Specialty sees increase in ad and subscription rev: report

Plus, VOD subscription revenue, which includes subscription services like CraveTV and Netflix, went down more than 9%.

The CRTC’s 2016 statistical and financial summary showed a varied story for Canada’s non-conventional TV services.

On one hand, specialty television proved to be profitable with sizable increases in advertising and subscriptions. However, pay-per-view saw a slight reduction in revenue, while video-on-demand continued to run an operating loss.


Specialty television services saw a 5% increase in revenue for 2016, according to the report. Those services brought in approximately $3.9 billion, with the bulk of its revenue coming from residential/bulk/SMATV (satellite master antenna TV) subscriptions ($1.7 billion) and national advertising ($1.3 billion).

National advertising on specialty saw a particularly large increase in revenue (up 9.2% from the previous year) after two years of moderate declines (down 3.4% in 2014 and decreasing 1.8% in 2015). Bulk subscriptions were up 4.4%.

For expenses, a 7.8% reduction in staff count resulted in a 5.2% reduction in salaries paid out in 2016 (totalling $397.8 million). Average salary rose slightly, (2.8%) to $78,606.

Programming and production expenses went up 7.7% to $2.1 billion. Of those expenses, $1.6 billion were specifically put toward Canadian productions.

The combination of revenue and expenses brought in a total operating income of $995.4 million, with a 27% profit margin, on par with 2015′s.

Video on demand

VOD services — which include subscription services such as Netflix and CraveTV, as well as transactional services and ad-supported VODs — brought in less revenue in 2016 than in previous years ($230.6 million, down 9.4%). The industry also posted another consecutive loss, with a pre-tax profit of negative $26.6 million.

While many SVODs do not have advertising, a total of $39,588 was brought in from local advertising revenue on VOD in 2016 (none from national ads). This represented a sharp decrease from the year before, which saw $67,262 from local ads. Most of the VOD revenue came from subscriptions, which, at $230.5 million for the year, decreased by 9.3%.

Programming expenses went down 9.3% ($174.7 million), with Canadian-specific programming taking the even bigger dip of 14.3% ($18.7 million).

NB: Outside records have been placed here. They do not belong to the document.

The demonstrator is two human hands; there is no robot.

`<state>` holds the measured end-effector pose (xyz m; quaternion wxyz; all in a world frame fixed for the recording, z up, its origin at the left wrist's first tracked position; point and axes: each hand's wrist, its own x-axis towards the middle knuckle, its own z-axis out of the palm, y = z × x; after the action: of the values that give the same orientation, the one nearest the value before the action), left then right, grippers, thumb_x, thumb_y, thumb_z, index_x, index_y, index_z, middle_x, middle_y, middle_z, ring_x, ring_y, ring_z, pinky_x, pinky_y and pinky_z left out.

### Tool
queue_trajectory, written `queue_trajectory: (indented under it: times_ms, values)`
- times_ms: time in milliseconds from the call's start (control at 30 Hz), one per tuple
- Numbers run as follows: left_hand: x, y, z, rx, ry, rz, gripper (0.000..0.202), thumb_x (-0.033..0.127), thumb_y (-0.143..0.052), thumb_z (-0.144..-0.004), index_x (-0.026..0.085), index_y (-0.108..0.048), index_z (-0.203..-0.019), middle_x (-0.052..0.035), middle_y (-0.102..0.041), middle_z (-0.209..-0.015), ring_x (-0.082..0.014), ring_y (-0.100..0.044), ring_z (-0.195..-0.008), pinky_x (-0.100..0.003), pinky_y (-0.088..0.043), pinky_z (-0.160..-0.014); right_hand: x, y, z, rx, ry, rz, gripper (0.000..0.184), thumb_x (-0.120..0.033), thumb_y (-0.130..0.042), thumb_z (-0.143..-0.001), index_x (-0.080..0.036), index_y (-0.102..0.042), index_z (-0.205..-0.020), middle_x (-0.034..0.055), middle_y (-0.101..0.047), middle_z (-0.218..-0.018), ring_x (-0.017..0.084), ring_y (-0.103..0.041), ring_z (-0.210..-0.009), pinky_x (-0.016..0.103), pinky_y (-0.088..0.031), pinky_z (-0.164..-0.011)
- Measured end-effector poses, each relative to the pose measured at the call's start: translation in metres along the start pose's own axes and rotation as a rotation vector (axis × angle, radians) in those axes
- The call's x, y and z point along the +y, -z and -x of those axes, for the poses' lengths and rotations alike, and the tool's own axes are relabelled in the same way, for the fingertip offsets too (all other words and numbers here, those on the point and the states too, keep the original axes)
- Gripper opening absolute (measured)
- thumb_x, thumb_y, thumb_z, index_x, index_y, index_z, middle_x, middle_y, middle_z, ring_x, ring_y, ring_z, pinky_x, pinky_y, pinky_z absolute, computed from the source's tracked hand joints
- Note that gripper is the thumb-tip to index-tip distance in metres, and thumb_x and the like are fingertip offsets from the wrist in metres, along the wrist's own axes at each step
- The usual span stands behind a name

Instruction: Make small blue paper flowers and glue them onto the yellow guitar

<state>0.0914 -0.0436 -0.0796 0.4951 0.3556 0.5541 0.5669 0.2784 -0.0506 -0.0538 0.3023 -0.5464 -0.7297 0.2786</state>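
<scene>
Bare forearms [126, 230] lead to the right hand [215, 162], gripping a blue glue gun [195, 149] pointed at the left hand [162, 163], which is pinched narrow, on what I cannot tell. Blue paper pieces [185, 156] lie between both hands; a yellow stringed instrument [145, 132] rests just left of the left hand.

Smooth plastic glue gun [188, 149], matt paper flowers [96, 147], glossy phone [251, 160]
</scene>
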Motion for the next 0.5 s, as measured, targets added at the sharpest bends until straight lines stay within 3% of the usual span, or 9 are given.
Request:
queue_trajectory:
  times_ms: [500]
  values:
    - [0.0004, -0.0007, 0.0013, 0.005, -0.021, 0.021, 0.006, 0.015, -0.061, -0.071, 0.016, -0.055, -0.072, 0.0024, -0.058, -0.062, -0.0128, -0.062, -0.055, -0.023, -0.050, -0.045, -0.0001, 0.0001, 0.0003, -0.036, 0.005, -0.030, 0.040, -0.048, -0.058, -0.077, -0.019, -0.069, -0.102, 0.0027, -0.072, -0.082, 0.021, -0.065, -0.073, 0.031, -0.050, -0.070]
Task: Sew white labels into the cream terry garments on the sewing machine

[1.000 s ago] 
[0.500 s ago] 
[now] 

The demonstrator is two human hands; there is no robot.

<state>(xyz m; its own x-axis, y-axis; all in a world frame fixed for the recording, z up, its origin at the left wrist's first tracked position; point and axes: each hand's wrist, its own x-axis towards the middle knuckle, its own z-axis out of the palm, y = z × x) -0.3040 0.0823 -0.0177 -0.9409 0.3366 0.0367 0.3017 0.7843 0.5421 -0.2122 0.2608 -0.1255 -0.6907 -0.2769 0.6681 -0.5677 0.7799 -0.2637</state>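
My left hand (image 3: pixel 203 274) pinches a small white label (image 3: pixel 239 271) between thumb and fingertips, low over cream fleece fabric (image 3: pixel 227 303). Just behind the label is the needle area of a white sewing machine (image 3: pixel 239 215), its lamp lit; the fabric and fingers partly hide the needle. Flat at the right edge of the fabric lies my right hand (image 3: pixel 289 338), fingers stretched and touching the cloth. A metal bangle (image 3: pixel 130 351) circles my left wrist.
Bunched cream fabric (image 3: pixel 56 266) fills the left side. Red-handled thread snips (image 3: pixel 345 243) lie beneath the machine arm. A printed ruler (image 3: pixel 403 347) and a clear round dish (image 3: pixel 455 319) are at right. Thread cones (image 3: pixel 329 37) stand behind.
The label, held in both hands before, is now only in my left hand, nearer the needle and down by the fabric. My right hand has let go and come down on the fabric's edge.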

Pay-per-view services brought in no revenue from advertising, however its revenue (which mostly came from subscriptions) came to $87.8 million (a 7.7% drop from 2015). At the same time, programming expenses went down 28.15% ($66.2 million).

Canadian programming came to just under $7 million, which was a 55.6% decrease from the previous year (however, the year before had boasted irregularly high Canadian programming expenses and had been a 163% increase over 2014).

Last year saw pay-per-view provider Super Channel’s parent company Allacro file for creditor protection and, as a result, terminate a number of production agreements. This included the big-budget Versailles, which first went into production in 2015 (Versailles will move to conventional this fall on City).

A total of 36 staff members continue to work in the pay-per-view industry, with an average salary of $100,517 (up 0.1% from 2015).